La base di Ein Tzaha, finanziata dall’Iran, figurava tra gli obiettivi individuati dagli americani dopo l’11 settembre. I satelliti spia avevano infatti scoperto che, in quella località, gruppi di terroristi venivano addestrati a preparare esplosivi, usare armi da guerra e artiglieria, persino a pilotare velivoli.

In basi come questa, sia sul territorio siriano che su quello libanese, vengono addestrati dai "pasdaran" iraniani i terroristi e gli "uomini bomba" di Hamas, Jihad, Hezbollah. L’Iran degli ayatollah è da sempre contrario ad ogni forma di dialogo con Israele ed è il grande sponsor della Jihad e dei movimenti fondamentalisti sciiti. La Siria ha continuamente offerto il proprio territorio a una miriade di formazioni armate e il segretario della Jihad islamica vive da anni a Damasco, dove dispone di un ufficio e di strutture propagandistiche. Dopo il raid, il presidente siriano, Bashar Assad, si è appellato al Consiglio di sicurezza delle Nazioni Unite, ottenendo dal segretario generale Kofi Annan una "forte delorazione" per l’incursione israeliana sul territorio siriano, ma anche un richiamo a recidere ogni legame con le organizzazioni terroristiche che minacciano la stabilità e la pace.

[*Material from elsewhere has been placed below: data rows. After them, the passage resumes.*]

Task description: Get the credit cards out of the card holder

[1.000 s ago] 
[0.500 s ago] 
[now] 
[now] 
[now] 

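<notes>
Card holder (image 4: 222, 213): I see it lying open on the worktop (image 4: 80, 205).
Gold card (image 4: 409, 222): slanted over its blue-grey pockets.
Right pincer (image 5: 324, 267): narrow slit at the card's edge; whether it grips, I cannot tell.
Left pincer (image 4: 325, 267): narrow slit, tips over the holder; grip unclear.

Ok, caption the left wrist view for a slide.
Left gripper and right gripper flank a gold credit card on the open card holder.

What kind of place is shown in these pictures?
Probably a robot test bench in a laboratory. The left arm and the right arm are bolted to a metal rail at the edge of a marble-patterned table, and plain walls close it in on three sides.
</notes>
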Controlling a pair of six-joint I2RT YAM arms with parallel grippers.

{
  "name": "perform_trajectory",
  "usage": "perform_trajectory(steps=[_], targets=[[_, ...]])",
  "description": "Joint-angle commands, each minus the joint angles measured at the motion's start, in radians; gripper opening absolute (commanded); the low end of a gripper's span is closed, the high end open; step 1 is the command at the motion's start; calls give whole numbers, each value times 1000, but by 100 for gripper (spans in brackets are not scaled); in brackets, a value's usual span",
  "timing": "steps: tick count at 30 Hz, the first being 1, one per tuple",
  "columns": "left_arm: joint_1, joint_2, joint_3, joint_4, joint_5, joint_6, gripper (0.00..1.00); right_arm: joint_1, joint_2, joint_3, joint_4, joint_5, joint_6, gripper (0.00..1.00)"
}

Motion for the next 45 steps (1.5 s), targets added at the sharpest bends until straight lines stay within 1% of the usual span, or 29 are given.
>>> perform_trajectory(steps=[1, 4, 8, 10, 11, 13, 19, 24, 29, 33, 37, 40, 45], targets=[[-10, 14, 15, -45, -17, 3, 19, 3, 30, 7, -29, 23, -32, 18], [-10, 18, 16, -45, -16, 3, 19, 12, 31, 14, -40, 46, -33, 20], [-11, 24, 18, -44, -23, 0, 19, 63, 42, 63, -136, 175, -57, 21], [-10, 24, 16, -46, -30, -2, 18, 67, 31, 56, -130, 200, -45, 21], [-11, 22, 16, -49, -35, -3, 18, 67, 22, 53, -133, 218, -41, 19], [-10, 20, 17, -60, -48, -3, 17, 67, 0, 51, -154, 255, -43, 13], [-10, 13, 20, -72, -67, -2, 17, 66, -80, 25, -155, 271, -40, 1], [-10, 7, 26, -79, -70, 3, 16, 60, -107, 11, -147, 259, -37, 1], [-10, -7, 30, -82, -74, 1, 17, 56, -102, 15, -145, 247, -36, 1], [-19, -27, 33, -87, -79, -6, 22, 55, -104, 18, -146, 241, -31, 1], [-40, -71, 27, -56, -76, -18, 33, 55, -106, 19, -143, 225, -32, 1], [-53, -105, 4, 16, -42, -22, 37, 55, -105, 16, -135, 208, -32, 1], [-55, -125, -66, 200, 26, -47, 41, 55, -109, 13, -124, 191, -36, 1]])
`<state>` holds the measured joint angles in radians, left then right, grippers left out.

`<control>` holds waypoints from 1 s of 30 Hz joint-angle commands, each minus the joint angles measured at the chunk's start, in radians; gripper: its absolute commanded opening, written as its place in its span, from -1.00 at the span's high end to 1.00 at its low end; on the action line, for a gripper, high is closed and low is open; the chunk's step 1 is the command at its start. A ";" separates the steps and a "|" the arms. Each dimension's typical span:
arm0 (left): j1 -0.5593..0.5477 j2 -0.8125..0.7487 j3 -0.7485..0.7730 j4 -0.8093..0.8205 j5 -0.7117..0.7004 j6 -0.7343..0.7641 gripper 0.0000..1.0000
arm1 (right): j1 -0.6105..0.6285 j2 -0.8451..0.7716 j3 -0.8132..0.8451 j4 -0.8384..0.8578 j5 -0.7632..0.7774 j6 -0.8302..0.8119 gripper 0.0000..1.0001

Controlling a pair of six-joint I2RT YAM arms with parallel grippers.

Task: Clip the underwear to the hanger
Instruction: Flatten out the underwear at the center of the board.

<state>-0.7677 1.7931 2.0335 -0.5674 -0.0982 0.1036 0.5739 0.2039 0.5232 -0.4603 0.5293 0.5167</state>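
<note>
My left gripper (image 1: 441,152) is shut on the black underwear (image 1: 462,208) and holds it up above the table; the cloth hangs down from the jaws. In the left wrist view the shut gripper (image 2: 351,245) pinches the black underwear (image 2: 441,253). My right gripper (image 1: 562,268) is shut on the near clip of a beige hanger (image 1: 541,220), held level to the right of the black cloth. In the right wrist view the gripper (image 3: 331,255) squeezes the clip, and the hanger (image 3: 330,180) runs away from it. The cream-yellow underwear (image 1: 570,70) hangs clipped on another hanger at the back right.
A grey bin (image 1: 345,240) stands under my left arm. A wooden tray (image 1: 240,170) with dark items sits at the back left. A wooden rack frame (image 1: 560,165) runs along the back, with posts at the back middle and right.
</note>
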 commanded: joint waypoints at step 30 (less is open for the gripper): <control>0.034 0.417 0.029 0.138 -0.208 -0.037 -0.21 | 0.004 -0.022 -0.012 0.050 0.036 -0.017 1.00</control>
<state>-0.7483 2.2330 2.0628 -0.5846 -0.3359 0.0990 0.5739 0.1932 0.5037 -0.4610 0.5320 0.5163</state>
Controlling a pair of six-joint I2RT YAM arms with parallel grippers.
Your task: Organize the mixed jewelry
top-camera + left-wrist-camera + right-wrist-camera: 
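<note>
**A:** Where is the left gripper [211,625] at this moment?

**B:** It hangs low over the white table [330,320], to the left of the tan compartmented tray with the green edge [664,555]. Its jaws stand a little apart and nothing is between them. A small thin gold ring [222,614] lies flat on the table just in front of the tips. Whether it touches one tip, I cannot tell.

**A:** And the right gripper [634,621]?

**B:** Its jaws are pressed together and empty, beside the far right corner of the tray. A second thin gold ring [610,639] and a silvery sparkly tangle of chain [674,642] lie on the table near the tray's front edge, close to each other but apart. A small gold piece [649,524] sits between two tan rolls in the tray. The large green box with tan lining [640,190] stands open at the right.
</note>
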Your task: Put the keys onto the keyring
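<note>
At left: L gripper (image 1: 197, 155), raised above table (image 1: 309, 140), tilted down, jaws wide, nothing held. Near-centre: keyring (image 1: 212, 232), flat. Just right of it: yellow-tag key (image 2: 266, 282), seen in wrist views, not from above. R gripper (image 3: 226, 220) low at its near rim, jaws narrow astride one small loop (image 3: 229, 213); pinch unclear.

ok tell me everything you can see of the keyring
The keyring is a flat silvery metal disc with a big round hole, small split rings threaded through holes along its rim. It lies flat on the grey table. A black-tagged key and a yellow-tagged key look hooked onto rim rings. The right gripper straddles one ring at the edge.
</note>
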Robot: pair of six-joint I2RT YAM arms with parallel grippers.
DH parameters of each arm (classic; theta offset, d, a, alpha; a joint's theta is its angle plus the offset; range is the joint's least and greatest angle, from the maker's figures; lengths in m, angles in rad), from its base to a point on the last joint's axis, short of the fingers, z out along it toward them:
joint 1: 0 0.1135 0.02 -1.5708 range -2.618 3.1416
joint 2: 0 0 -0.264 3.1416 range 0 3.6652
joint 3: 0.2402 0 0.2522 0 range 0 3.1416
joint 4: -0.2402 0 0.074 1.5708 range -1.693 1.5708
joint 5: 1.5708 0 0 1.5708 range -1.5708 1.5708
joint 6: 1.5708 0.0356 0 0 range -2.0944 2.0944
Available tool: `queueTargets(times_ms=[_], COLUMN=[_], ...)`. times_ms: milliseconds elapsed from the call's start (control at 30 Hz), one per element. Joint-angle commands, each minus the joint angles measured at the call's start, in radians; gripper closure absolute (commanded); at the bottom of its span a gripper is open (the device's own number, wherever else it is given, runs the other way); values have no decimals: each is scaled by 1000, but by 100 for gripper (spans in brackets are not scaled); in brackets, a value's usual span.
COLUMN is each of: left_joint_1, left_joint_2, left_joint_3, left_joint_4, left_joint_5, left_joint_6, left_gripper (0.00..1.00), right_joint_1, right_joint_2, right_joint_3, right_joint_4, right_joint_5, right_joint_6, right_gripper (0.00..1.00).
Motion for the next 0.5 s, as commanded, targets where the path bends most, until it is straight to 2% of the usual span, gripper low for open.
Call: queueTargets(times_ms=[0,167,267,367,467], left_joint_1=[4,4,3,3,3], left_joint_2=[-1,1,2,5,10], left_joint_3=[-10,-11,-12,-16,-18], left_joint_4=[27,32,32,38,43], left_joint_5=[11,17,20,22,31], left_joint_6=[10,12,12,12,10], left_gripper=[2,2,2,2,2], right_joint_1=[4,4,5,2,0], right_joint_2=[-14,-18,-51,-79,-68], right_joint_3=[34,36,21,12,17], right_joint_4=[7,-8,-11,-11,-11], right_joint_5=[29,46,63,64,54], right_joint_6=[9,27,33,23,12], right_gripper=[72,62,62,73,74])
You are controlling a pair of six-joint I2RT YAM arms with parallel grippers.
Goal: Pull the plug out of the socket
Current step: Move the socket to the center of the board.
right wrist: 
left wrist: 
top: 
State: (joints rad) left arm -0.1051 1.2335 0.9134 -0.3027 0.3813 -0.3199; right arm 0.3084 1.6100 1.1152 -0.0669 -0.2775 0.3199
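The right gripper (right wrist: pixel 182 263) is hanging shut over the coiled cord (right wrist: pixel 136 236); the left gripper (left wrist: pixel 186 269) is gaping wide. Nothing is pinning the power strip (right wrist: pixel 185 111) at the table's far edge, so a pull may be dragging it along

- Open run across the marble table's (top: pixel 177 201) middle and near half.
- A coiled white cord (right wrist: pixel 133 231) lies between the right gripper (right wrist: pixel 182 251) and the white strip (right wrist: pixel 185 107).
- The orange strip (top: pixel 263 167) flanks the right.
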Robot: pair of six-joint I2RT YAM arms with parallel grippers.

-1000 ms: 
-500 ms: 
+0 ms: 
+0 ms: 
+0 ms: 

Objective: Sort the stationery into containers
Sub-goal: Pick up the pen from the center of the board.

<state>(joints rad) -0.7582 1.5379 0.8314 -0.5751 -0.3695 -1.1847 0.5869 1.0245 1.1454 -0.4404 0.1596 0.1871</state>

Abu Ala si è invece affrettato a formare un Governo palestinese d’emergenza. Sul fronte palestinese il timore è che gli avvenimenti precipitino al punto di arrivare alla già annunciata espulsione di Arafat. In questo caso, gli unici che detrarrebbero un vantaggio sarebbero proprio gli oltranzisti della Jihad e di Hamas che puntano al tanto peggio, nella speranza di essere favoriti dal caos che seguirebbe inevitabilmente la cacciata del rais. Nessuno pensa realisticamente a una guerra su vasta scala, a un confronto tra Gerusalemme e Damasco, che finirebbe col coinvolgere anche l’Iran, un conto sono le dichiarazioni bellicose, altra cosa sono gli schieramenti effettivi degli eserciti. Ma la strage di Haifa ha fatto precipitare le speranze, o forse erano solo illusioni, di una tregua, il che ora può rendere tutto possibile.